• **Data**
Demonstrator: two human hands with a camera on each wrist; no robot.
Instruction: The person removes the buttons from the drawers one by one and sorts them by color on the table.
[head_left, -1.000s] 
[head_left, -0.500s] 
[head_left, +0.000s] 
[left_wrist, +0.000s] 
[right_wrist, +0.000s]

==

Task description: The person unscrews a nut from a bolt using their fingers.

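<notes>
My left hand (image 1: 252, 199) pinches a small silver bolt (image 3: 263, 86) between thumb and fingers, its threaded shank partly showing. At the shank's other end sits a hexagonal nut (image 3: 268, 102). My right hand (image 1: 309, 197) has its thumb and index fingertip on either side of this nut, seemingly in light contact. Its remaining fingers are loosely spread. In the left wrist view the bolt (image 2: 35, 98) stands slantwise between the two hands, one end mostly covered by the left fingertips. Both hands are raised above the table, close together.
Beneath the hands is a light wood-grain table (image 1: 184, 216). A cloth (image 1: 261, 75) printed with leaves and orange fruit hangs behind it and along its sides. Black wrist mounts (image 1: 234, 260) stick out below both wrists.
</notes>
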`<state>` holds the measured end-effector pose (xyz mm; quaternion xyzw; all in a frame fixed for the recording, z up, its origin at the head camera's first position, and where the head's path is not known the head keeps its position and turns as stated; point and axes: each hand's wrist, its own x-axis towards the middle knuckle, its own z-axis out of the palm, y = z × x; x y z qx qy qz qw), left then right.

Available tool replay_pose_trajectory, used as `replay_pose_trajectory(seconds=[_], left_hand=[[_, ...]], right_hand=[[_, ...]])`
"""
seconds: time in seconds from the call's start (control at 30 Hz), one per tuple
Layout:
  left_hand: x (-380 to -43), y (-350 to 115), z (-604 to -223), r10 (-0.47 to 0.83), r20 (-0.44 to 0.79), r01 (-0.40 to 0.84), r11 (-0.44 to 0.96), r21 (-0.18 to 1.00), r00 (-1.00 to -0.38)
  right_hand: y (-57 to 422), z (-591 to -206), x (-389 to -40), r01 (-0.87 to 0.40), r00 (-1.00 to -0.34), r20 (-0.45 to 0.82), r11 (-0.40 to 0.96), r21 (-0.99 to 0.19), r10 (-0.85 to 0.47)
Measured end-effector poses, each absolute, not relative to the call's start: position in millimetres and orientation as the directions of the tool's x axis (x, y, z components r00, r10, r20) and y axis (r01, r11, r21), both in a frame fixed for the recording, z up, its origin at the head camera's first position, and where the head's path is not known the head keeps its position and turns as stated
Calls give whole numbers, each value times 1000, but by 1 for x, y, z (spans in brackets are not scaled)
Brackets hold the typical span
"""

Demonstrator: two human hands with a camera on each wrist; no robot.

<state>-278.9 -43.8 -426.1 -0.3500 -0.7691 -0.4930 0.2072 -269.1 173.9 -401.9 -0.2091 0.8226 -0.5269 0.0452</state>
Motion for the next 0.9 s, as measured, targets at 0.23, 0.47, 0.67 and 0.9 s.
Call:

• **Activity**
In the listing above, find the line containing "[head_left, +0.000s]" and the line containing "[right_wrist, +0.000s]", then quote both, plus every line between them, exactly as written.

• **Task result**
[head_left, +0.000s] 
[left_wrist, +0.000s] 
[right_wrist, +0.000s]

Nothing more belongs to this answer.